L’elemento femminile “il grembo”
si fa eterno “la luce”, così come, rivolgendosi al padre, dice:” Accanto a mia
madre/hai mutato paure in presenze di luce” in una felice e proficua
compenetrazione tra l’elemento maschile e quello femminile, mentre è proprio la
donna al centro del Pàntheon, è lei foriera di luce, è lei che fuga le paura
dell’uomo-padre. Tutto umano, nel senso più elevato del termine, il padre,
radicato nel colore della terra, quel padre con cui la poetessa condivide la
pelle, il destino di imperfezione.
Trovo che il fascino della
raccolta sia racchiuso in questo movimento che spinge al contempo verso il
basso e verso l’alto, mettendoci a contatto con le realtà che umanamente ci
pertengono: la terra, il sangue, la luce.
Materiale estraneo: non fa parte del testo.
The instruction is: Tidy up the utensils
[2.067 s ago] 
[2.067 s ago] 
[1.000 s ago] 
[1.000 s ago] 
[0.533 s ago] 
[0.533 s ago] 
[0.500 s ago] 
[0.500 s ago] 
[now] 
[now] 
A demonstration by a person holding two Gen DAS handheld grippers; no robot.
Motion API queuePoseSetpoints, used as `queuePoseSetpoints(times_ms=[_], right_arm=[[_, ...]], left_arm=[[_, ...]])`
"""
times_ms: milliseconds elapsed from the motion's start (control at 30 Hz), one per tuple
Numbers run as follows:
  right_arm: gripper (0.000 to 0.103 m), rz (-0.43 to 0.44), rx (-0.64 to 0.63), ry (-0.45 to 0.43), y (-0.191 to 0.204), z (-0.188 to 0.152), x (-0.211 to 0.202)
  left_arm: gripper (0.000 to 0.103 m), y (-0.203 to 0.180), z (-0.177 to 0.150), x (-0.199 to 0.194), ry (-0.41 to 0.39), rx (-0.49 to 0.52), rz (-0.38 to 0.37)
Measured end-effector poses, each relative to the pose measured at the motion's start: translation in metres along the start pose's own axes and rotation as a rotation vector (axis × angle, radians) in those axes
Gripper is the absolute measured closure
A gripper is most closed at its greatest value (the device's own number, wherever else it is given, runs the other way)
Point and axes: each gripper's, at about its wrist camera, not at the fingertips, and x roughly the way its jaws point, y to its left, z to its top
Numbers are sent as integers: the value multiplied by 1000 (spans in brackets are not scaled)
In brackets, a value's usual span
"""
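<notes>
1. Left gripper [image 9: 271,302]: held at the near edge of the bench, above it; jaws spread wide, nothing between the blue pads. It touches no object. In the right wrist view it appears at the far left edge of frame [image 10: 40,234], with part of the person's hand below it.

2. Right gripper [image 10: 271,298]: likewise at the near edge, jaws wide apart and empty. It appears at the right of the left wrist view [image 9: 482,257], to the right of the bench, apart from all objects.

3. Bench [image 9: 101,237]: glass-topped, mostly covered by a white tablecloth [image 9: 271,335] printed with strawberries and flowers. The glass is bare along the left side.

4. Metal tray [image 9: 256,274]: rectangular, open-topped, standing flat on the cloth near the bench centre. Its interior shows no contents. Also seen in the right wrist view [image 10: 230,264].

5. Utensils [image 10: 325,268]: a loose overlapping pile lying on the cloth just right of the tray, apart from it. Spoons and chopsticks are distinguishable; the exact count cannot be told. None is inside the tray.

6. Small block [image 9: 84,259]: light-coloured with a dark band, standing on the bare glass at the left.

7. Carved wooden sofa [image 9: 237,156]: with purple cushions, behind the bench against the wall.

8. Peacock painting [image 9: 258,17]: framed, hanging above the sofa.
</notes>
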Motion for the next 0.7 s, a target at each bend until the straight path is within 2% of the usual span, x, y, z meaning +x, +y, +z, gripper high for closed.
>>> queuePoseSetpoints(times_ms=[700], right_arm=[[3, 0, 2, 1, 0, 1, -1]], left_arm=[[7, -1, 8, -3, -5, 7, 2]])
Una luce che permea nelle cose e
metaforicamente, dantescamente, guida l’itinerario poetico ed esistenziale
della Zanarella, una luce, che è anche memoria della storia personale ed
universale, una luce che illumina all’uscita dalla caverna della carne, della
quale però la poetessa non fa a meno. La poesia si fa anche civile, è un monito
a non dimenticare: “è nostro dovere/tenere in luce/tutte le lacrime perse
tutte le lacrime perse nei secoli/le febbri del passato, che ha circondato l’umanità
di opaco dolore”.
Sottolineo ancora la luce della poesia che illumina le ombre
di un passato da non dimenticare, mentre quell’opacità del dolore richiama alla
memoria il mondo pascoliano come “atomo opaco del male”.
La poesia come luce
credo sia di derivazione saffica, come potrebbe infatti la poetessa Zanarella
fare a meno del riferimento alla saffica femminilità di versi che risplendono
nella luce dell’eterno? La poesia illumina, guida, ammonisce, stordisce col suo
fulgore e richiama in vita chi non c’è più, come nei versi dedicati ad Ottavio
e a Sebastiano: “E ricordo tutte le albe/che il cielo ti ha concesso,/il
sacrificio dei boschi/il fieno che hai portato sulle spalle/fino a segnarti le
guance di fatica”. La poesia si fa ricordo e celebrazione dell’estinto,
impregnato di sudore e fatica, quindi colto nella sua dimensione radicalmente
umana e pur ritorna la luce dell’arcobaleno: “E un arcobaleno/ricompone voci
spente, posa le resine/del tuo essere stato”. Mentre il caro Sebastiano è
sereno nella “fertile luce che muta la fine/in dolce memoria/che s’inchina”,
in quel punto in cui rifulge l’estetica dell’oltre.
Non mancano i consueti
riferimenti ad Alda Merini e al poeta di
Monteverde, Pier Paolo Pasolini, dove la forza della parola poetica illumina
il buio della notte, che il poeta non teme, benché nell’intimo abisso sia
“incisa la costola del dolore”: ecco che la parola risana dalle ferite della
storia, come quella della Zanarella che è sostanzialmente luce materna che
libera e consola. Parimenti la poesia di Alda Merini “rovesciando le polveri/
in sillabe e colori/ eleva al cielo “le radici del profondo”. La poesia
safficamente eternatrice, l’unica in grado di trasformare la polvere in sillabe
e colori. Che sia presente Saffo nella poesia della Zanarella si desume anche
dalla lirica Afrodite: “L’amore sta in un pugno/di brividi, sul fogliame
umano/che s’apre a profezia di schiume”, laddove i brividi di amore ricordano
tanto la poetessa di Lesbo, ma nella Zanarella l’amore è radicalmente legato
alla terra, a quel “fogliame” che ci ricorda l’umana precarietà dell’essere,
mentre in Saffo l’amore è fulgore eterno di luce rarefatta. Terra, Cielo, Tempo:
questi i fili rossi della intensa silloge della Zanarella; il trascorrere di
quest’ultimo è un dato ineludibile e inequivocabile di realtà, il tempo piaga
il tessuto umano: “Scrivere del cielo/senza privare la luna/dell’onda/non basta
a lenire le piaghe del tempo”. Versi stupendi in cui l’elevazione poetica verso
il cielo non cura dalle ferite del tempo, del “reo tempo”, sicché non ci si può
disfare “del capriccio che abita le stagioni”. Tale percezione che ci tiene
confinati al tempo che scandisce i ritmi stagionali entra in frizione con la
tensione verso l’infinito sentire, mentre sinesteticamente “tace l’odore di
lacrima”. Ma questo silenzio della lacrima è atto poetico, mentre
quotidianamente si soffre per l’inevitabile trascolorare del tutto. A
conclusione, auguro a Michela che la sua poesia rifulga di quella luce eterna
che promana dai suoi versi e che essa vinca “di mille secoli il silenzio”.